▶ WHAT TO PRODUCE:
Report every line below that holds the word "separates".

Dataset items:
######

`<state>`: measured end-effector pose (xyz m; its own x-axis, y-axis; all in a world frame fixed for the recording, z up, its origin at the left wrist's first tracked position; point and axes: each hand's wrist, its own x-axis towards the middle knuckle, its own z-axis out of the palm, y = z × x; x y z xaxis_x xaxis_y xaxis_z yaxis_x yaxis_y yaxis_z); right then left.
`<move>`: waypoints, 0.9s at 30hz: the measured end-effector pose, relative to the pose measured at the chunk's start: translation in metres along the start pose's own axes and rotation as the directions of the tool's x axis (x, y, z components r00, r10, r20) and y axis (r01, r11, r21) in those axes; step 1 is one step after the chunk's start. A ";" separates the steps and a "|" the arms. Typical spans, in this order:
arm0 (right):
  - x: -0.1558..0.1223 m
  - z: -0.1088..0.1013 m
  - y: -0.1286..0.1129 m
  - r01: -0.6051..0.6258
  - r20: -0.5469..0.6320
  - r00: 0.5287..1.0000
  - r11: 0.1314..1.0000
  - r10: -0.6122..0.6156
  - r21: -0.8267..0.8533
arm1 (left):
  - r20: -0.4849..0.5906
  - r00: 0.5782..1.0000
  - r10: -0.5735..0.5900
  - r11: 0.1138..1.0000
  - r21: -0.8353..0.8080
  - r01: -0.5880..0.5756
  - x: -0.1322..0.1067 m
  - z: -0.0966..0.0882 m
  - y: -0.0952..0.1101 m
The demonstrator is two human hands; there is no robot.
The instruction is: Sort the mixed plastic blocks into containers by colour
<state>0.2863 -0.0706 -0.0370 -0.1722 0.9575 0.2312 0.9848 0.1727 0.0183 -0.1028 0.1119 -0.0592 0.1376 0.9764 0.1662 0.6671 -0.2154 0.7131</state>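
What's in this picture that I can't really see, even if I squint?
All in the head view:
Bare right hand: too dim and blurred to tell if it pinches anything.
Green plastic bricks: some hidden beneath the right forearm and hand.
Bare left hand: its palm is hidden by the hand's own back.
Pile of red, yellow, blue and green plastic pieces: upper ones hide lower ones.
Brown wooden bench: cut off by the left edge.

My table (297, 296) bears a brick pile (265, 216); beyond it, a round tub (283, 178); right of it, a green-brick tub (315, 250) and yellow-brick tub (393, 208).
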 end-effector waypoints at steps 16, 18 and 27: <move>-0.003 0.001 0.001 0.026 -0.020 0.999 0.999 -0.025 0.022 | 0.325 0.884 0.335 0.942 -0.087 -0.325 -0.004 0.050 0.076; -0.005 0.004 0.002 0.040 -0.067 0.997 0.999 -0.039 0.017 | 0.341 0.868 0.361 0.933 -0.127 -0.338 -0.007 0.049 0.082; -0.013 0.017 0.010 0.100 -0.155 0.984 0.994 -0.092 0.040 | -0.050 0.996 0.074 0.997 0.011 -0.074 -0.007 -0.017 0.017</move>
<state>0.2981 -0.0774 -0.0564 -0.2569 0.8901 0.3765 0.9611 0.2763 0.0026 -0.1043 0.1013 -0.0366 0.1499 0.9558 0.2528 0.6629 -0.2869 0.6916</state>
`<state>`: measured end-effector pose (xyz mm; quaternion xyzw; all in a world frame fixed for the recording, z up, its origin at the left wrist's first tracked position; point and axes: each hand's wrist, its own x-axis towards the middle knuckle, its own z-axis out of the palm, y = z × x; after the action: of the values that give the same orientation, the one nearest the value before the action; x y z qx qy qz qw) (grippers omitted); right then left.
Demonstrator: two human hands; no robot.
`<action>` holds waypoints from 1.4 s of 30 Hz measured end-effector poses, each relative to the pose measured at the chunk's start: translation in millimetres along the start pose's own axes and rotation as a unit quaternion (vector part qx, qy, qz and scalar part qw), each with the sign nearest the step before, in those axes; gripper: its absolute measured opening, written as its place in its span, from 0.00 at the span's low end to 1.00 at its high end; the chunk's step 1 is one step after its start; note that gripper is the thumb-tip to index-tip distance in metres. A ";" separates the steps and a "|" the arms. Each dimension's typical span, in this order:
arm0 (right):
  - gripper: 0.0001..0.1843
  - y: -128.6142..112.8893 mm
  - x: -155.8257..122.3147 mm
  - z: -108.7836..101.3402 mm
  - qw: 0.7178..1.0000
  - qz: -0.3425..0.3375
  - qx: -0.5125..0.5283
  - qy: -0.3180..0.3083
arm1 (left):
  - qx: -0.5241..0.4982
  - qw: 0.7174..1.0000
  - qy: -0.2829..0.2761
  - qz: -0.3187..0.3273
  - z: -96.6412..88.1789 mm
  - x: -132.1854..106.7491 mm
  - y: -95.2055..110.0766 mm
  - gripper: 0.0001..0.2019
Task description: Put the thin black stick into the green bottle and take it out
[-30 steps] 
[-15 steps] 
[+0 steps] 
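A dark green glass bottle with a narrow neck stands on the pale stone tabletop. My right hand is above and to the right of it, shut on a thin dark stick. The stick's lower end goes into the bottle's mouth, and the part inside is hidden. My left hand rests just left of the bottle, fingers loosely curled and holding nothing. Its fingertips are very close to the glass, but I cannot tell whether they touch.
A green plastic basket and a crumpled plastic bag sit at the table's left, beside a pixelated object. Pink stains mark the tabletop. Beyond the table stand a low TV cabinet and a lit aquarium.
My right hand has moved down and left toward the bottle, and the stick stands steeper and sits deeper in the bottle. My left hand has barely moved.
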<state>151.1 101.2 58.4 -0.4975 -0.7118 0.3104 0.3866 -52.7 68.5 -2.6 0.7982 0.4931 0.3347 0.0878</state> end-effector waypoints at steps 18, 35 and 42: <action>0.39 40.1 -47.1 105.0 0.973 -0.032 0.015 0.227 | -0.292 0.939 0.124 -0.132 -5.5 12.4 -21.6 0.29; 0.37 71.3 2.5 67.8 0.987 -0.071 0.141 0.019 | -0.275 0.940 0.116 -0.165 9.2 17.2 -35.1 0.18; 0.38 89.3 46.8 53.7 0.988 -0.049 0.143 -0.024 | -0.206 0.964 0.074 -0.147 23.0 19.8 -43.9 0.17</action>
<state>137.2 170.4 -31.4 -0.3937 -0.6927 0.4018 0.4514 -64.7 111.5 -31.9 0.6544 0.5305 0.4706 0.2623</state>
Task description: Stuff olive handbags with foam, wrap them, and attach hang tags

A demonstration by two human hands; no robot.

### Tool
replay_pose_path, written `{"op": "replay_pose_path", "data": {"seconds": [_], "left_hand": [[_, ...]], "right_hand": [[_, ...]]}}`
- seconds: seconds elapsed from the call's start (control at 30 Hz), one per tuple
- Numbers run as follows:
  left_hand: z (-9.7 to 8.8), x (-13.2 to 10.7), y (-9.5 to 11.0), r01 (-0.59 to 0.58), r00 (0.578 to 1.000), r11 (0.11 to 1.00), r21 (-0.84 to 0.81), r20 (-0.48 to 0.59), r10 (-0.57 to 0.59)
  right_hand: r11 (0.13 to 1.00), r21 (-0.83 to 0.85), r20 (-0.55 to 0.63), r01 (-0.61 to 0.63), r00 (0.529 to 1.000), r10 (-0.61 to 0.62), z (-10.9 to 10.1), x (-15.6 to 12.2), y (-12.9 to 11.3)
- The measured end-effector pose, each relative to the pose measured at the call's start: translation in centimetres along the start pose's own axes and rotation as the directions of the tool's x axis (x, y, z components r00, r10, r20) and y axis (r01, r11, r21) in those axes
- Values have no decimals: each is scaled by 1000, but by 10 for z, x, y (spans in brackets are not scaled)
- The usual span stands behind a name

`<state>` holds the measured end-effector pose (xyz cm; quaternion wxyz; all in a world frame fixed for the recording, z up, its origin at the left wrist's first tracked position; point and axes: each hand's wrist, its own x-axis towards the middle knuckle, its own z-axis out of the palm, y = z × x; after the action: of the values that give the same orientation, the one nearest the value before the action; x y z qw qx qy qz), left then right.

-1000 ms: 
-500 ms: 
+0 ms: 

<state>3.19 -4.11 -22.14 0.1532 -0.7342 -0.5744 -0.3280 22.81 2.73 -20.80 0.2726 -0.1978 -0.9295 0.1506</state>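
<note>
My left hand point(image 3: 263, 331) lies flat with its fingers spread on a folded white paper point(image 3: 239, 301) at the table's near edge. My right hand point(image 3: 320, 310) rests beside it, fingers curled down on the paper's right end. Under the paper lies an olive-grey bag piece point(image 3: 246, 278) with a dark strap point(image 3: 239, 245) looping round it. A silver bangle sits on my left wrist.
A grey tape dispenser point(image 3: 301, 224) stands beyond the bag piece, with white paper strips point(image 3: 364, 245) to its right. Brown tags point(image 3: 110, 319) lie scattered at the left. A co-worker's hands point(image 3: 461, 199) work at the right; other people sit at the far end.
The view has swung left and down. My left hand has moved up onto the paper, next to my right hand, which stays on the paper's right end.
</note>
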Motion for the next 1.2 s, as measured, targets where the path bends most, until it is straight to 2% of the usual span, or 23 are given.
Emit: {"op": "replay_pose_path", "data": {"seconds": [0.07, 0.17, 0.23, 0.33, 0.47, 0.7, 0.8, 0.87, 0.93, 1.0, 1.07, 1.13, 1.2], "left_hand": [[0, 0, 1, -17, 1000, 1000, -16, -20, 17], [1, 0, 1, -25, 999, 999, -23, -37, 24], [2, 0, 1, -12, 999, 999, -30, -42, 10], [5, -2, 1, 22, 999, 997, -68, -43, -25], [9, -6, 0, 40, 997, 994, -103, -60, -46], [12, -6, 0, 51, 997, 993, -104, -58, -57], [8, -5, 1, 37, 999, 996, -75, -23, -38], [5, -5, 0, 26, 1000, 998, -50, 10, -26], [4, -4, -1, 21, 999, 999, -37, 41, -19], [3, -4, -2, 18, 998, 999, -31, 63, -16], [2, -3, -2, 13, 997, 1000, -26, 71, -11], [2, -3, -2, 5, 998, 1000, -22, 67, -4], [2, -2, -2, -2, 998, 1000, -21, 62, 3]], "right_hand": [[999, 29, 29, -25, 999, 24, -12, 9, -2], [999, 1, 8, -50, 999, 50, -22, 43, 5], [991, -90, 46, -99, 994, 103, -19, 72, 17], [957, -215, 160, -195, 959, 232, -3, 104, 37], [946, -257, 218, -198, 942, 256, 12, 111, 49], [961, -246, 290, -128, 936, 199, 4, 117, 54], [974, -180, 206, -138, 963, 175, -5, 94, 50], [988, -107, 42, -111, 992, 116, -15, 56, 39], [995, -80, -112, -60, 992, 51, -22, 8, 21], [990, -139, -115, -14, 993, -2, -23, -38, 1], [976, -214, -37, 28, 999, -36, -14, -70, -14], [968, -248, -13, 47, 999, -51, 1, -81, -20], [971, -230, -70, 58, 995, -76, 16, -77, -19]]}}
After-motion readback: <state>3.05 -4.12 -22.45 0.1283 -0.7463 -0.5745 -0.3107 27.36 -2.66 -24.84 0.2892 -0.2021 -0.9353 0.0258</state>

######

▶ SOLVED EXERCISE:
`<move>`: waypoints, 0.9s at 30hz: the measured end-effector pose, relative to the pose measured at the chunk's start: translation in metres along the start pose's own axes and rotation as the directions of the tool's x axis (x, y, z components r00, r10, r20) and y axis (r01, r11, r21) in those axes; step 1 is one step after the chunk's start. A ";" separates the steps and a "|" the arms. Typical spans, in this order:
`<action>` holds waypoints from 1.4 s of 30 Hz measured end-effector poses, each relative to the pose measured at the chunk's start: translation in millimetres along the start pose's own axes and rotation as a unit quaternion (vector part qx, qy, qz and scalar part qw), each with the sign nearest the step before, in those axes; gripper: its absolute measured opening, written as its place in its span, from 0.00 at the span's low end to 1.00 at its high end; the chunk's step 1 is one step after its start; note that gripper is the thumb-tip to index-tip distance in metres. A ";" separates the steps and a "|" the arms. Each dimension's typical span, in this order:

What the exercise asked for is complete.